3. El material nanocompuesto de la reivindicación 1, en donde el armazón de nanocelulosa se selecciona entre celulosa nanofibrilada, nanopartículas de celulosa y nanocristales de celulosa.

4. El material nanocompuesto de la reivindicación 1, en donde el armazón de nanocelulosa comprende componentes de células vegetales, seleccionados entre hemicelulosa, pectina, proteína o combinaciones de estos.

5. El material nanocompuesto de la reivindicación 1, en donde el armazón de nanocelulosa es una estructura bidimensional seleccionada entre una capa similar a una película, una capa similar a una red o una matriz de fibras entrecruzadas, opcionalmente en donde el armazón está formado por una primera capa de un armazón bidimensional y una segunda capa de un armazón bidimensional formada sobre la primera capa para formar una estructura laminada o multicapa.

6. El material nanocompuesto de la reivindicación 1, en donde el armazón de nanocelulosa comprende una pluralidad de fragmentos de celulosa formados por una red de nanofibras de celulosa, uno o más aglutinantes hidrófilos localizados dentro de la red de nanofibras de celulosa y uno o más aglutinantes hidrófobos dispuestos para interaccionar con los aglutinantes hidrófilos con el fin de encapsular la pluralidad de nanofibras de celulosa.

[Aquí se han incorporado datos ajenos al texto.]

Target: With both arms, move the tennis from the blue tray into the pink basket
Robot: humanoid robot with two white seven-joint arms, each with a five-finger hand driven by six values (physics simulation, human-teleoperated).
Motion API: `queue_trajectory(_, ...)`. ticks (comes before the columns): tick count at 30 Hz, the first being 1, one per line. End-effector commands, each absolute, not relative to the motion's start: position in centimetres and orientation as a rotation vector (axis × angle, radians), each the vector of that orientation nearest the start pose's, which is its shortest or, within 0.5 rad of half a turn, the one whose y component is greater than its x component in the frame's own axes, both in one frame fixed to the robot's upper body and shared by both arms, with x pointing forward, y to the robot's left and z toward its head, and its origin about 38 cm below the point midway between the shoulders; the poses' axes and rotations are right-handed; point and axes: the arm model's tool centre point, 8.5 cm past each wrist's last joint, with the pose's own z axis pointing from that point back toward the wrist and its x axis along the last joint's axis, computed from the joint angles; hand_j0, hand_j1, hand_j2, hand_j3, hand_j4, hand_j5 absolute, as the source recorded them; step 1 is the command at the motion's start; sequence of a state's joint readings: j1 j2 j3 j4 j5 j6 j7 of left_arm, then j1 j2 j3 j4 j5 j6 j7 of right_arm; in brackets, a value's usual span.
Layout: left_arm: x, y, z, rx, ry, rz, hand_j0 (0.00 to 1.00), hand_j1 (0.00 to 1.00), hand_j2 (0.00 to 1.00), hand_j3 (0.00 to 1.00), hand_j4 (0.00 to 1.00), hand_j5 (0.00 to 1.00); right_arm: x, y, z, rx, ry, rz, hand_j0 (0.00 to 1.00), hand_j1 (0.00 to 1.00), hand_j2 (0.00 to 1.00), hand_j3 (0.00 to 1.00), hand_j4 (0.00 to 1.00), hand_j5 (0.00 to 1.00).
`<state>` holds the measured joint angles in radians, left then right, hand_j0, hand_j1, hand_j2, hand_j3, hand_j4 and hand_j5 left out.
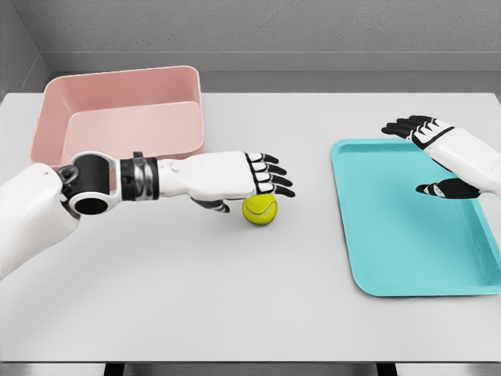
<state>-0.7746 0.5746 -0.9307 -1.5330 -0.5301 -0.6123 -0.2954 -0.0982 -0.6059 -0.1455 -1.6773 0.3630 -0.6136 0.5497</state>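
A yellow-green tennis ball (260, 210) lies on the white table between the pink basket (125, 110) and the blue tray (411, 258). My left hand (262, 178) hovers just above and behind the ball, palm down, fingers stretched out flat and not closed on it; the thumb (213, 206) hangs below, left of the ball. My right hand (427, 157) floats over the tray's far right part, open, fingers pointing left and thumb spread apart, holding nothing. The tray has nothing in it.
The pink basket stands at the table's back left and holds nothing. The tray lies along the right side. The table's front edge runs along the bottom of the view; a grey wall closes the back.
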Motion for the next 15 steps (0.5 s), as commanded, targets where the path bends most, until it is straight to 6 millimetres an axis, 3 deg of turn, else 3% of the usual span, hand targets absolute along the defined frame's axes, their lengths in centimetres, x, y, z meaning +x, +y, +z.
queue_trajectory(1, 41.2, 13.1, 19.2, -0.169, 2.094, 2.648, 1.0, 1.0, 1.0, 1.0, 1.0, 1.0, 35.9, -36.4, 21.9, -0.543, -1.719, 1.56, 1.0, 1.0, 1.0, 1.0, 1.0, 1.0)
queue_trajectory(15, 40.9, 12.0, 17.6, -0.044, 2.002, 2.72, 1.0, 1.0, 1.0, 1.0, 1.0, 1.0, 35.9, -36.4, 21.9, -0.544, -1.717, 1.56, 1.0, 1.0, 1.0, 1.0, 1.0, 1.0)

7. El material nanocompuesto de la reivindicación 1, en donde el armazón de nanocelulosa comprende plaquetas de celulosa caracterizadas porque las plaquetas de celulosa comprenden al menos un 60 % de celulosa en peso seco, menos de un 10 % de pectina en peso seco y al menos un 5 % de hemicelulosa en peso seco.

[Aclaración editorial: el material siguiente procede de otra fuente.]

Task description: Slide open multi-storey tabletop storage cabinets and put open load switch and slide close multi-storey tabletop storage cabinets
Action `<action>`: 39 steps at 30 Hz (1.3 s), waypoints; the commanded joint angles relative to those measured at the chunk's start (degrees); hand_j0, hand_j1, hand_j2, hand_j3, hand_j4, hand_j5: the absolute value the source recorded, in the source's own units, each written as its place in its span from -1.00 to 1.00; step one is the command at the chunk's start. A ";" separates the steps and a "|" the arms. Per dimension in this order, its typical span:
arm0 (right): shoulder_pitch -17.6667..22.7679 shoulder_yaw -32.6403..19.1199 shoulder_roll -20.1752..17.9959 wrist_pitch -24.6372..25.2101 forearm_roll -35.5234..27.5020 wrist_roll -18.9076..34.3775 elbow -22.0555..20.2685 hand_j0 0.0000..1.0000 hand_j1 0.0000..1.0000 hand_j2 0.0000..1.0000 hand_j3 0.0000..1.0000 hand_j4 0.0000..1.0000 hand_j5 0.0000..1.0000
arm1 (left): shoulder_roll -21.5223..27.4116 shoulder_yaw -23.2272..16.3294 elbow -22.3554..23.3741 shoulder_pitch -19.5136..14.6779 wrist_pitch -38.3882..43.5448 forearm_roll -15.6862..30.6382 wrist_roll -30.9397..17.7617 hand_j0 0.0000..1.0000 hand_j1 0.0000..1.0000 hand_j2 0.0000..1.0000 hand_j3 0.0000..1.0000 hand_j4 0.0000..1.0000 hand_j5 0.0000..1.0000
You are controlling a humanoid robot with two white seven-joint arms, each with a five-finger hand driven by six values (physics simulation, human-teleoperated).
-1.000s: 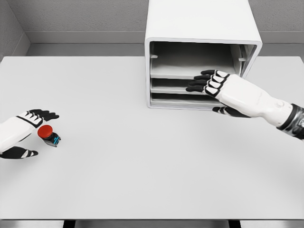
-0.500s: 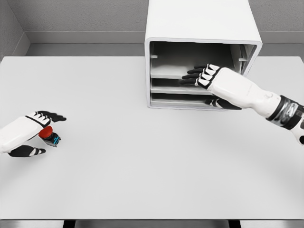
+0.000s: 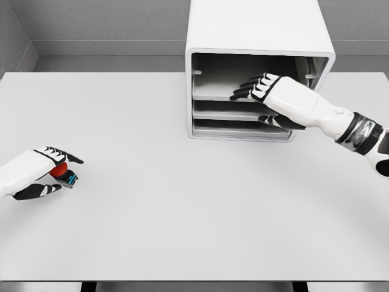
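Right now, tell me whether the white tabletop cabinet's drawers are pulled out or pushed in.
Pushed in: the white tabletop cabinet shows its three trays flush behind its front frame, none projecting; the right hand reaches the top tray.

The desk (image 3: 182,231) looks smooth and matt white. The cabinet (image 3: 255,27) has a satiny, plastic-like white shell. The switch (image 3: 61,172) has a glossy red cap. Both hands look like hard glossy plastic.

Table (image 3: 182,201): bare between hands | cabinet (image 3: 258,36): top bay open, mouth partly blocked by right hand (image 3: 267,91) | lower trays: shallow gaps
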 commanded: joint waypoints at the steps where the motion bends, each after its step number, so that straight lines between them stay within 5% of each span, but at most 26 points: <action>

8. El material nanocompuesto de la reivindicación 1, en donde el armazón de nanocelulosa comprende material particulado de celulosa de origen vegetal que comprende menos del 30% en peso de glucosa extraíble; y xilosa extraíble en una cantidad de al menos un 5 % de la cantidad de xilosa extraíble en un material vegetal de partida.

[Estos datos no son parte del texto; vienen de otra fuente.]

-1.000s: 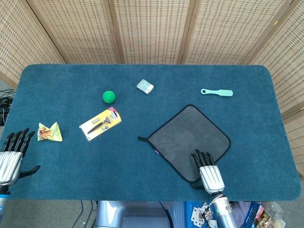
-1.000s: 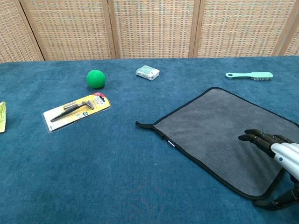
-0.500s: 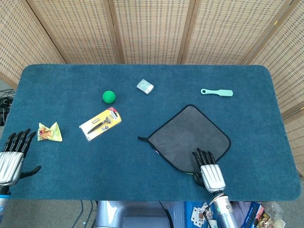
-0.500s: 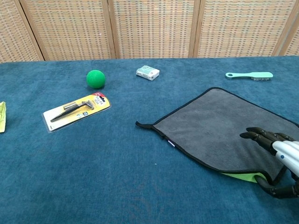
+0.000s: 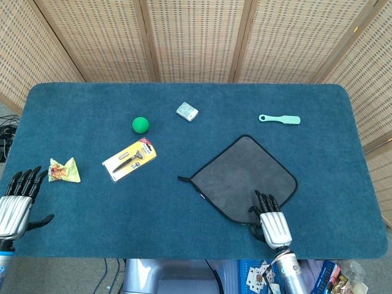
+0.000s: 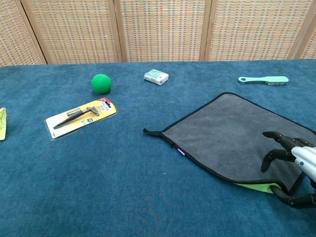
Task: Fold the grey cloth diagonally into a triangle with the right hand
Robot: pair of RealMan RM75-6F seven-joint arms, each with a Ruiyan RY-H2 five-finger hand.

9. El material nanocompuesto de la reivindicación 1, en donde la partícula de virus tiene péptidos reductores y de unión a metales en la superficie de la partícula.

10. El material nanocompuesto de la reivindicación 1, en donde la partícula de virus o partícula similar a un virus de este es un virus vegetal, un virus animal sin envoltura o un bacteriófago.

11. El material nanocompuesto de la reivindicación 1, en donde la partícula viral o partícula similar a un virus es un virus vegetal.

12. Uso del nanocompuesto de cualquiera de las reivindicaciones 1 y de 3 a 11 en al menos uno de pintura, revestimientos, hormigón, fluidos de perforación, optoelectrónica, productos farmacéuticos, biomedicina, como catalizadores o soportes de catalizadores, tecnología de pilas de combustible, biorreactores, membranas de electrolitos, tecnología de sensores en biochips de partículas, material de soporte 3D para reparación de tejidos, cosméticos, reparación ósea y productos de cuidado personal.